- [Exercise prompt]:
Scan the records for lines with the word "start", and copy every such line.

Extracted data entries
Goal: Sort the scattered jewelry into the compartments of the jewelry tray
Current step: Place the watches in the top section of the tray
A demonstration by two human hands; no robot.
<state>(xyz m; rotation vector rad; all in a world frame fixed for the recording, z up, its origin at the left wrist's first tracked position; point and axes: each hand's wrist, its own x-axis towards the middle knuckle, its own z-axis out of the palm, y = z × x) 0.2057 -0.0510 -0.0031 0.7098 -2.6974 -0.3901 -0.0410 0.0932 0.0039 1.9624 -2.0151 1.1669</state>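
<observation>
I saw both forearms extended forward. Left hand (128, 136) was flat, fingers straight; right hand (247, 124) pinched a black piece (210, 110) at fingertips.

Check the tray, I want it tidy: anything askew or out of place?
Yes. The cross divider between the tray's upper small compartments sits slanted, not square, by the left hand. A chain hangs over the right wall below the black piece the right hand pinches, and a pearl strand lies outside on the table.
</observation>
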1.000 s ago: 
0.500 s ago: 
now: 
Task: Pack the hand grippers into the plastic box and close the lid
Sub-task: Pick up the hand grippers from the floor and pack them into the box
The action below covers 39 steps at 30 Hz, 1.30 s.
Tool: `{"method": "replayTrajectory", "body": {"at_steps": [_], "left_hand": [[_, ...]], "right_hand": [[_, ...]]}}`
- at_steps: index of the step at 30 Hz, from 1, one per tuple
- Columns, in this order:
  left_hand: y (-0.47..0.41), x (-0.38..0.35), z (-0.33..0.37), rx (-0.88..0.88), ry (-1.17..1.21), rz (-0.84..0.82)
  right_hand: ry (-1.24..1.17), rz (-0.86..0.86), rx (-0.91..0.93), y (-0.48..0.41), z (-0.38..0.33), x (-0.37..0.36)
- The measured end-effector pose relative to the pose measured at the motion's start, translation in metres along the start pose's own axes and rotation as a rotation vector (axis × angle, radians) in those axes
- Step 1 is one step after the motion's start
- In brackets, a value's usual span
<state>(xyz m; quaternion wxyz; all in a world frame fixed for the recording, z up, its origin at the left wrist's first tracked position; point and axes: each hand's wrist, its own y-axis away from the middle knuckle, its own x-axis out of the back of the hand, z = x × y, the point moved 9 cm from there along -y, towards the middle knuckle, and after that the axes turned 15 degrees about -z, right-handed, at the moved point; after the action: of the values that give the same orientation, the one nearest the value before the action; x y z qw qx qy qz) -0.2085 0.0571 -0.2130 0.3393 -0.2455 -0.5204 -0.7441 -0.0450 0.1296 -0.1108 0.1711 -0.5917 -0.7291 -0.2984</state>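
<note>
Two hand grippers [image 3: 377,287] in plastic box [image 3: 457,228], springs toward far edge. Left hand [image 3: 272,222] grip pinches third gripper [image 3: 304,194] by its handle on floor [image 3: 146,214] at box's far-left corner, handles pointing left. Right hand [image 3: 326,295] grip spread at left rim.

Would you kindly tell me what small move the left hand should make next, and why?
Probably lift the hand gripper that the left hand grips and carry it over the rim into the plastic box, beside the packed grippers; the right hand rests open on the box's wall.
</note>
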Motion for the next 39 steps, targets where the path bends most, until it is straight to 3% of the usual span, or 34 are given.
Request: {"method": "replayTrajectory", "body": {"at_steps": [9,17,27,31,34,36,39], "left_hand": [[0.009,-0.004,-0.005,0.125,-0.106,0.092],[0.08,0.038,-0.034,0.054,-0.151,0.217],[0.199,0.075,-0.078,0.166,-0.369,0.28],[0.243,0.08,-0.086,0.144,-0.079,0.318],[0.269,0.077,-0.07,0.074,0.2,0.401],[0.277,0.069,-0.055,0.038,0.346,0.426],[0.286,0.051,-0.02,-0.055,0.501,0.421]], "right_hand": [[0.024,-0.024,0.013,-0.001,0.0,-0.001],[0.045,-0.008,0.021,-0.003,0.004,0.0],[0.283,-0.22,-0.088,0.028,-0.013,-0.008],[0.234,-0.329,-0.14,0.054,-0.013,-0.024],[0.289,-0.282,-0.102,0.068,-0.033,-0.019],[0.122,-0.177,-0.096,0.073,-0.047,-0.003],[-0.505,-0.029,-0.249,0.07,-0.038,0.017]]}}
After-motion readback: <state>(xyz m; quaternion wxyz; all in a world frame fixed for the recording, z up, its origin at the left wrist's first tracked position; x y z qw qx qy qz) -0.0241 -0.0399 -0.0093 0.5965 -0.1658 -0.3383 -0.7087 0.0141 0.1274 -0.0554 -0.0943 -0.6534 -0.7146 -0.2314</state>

- [Result]:
- The measured end-effector pose relative to the pose measured at the motion's start, translation in metres along the start pose's own axes and rotation as a rotation vector (axis × angle, radians) in those axes
- Step 1 is one step after the motion's start

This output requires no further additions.